§ Task brief: The answer must be every line below that holds the word "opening".

Recorded data
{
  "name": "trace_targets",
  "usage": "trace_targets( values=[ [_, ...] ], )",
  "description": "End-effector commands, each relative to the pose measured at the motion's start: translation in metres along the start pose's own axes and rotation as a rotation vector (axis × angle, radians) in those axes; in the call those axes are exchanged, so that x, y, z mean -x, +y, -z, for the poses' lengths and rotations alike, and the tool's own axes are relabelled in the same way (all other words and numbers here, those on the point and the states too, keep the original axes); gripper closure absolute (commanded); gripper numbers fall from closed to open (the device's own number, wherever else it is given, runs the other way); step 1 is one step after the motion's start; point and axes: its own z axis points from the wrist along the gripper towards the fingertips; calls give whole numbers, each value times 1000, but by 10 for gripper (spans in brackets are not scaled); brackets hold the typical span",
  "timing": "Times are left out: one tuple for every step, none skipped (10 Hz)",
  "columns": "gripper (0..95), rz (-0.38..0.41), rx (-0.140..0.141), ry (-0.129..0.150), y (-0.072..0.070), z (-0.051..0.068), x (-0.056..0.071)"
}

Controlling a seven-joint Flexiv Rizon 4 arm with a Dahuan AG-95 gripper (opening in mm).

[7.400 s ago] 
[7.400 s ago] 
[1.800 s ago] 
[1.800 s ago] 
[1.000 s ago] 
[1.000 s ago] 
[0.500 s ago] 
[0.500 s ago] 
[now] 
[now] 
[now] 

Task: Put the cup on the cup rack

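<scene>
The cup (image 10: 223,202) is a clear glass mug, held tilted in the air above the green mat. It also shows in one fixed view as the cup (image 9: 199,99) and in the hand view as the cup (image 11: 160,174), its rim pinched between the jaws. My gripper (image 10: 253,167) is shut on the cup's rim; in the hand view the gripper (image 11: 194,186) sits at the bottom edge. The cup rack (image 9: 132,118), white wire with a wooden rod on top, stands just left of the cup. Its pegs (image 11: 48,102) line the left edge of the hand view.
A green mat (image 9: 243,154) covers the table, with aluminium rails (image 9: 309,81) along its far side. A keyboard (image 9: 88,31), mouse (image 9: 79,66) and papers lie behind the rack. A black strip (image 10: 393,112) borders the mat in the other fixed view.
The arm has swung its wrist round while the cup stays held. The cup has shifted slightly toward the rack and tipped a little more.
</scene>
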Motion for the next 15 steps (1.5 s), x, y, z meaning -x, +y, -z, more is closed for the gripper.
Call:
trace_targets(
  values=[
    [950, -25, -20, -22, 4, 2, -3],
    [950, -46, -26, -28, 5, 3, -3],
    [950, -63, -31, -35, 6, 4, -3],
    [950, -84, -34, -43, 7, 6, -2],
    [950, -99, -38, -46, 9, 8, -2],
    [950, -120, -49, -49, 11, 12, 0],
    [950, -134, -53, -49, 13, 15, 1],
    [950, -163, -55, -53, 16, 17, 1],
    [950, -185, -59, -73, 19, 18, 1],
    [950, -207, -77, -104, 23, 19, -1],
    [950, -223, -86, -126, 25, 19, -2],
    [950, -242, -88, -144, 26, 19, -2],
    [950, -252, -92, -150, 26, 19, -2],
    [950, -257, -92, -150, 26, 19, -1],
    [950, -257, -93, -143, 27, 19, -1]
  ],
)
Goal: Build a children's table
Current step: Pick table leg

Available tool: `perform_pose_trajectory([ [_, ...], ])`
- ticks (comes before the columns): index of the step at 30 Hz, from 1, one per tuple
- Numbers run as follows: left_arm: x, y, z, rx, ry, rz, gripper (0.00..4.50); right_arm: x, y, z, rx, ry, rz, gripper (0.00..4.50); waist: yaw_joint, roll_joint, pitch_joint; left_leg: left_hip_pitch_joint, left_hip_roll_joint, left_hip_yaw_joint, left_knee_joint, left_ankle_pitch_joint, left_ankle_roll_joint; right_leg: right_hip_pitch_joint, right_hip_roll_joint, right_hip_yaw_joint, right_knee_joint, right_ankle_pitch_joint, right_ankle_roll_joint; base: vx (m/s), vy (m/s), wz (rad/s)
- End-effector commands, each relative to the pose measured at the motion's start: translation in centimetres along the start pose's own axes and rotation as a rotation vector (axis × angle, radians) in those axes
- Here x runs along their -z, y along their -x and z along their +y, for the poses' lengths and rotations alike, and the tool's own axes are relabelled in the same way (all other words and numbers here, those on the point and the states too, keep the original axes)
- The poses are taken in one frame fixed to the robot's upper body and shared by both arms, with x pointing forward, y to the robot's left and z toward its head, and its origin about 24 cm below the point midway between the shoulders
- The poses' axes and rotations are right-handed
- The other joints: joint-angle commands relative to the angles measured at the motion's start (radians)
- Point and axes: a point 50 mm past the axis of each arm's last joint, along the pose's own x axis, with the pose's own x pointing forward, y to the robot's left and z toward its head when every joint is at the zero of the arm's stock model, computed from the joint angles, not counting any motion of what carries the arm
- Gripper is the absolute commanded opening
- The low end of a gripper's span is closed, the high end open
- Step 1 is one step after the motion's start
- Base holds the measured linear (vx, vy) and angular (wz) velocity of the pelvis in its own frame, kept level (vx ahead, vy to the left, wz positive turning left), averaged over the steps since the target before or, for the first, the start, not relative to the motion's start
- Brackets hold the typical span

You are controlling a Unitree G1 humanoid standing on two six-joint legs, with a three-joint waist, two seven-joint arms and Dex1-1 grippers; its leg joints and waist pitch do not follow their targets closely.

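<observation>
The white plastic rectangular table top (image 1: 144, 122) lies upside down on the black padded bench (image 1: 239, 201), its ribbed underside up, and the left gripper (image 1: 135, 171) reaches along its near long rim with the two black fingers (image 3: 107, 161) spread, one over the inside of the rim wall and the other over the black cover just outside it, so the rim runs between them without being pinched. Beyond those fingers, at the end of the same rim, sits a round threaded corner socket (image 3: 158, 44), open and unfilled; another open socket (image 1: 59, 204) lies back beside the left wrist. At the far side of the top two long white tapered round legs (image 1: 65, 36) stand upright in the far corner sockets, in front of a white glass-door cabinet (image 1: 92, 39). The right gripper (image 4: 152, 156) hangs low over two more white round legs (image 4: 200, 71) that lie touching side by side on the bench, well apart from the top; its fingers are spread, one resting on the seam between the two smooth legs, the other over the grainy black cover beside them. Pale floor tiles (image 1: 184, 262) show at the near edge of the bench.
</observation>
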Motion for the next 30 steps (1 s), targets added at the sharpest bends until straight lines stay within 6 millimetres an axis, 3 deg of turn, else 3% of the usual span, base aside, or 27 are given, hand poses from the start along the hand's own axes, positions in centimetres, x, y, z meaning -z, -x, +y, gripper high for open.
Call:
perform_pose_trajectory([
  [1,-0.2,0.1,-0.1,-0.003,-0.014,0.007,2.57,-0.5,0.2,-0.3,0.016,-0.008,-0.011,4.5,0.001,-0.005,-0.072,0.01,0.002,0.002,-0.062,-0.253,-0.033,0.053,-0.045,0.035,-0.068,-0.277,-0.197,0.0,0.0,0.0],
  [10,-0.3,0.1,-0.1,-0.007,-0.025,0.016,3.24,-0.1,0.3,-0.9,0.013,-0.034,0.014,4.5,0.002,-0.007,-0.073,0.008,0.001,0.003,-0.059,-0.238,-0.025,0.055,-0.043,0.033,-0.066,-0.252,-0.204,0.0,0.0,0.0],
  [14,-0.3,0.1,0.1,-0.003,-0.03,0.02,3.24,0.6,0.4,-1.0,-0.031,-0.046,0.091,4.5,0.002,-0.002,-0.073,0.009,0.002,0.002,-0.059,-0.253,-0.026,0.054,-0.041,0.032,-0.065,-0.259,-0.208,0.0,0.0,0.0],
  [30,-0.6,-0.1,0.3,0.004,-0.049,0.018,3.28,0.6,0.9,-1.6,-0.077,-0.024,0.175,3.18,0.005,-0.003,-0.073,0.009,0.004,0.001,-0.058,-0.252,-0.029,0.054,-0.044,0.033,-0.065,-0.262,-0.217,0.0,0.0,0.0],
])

§ Written answer:
Controlling a seven-joint Flexiv Rizon 4 arm with a Dahuan AG-95 gripper (opening in mm).
- Gripper is the absolute commanded opening

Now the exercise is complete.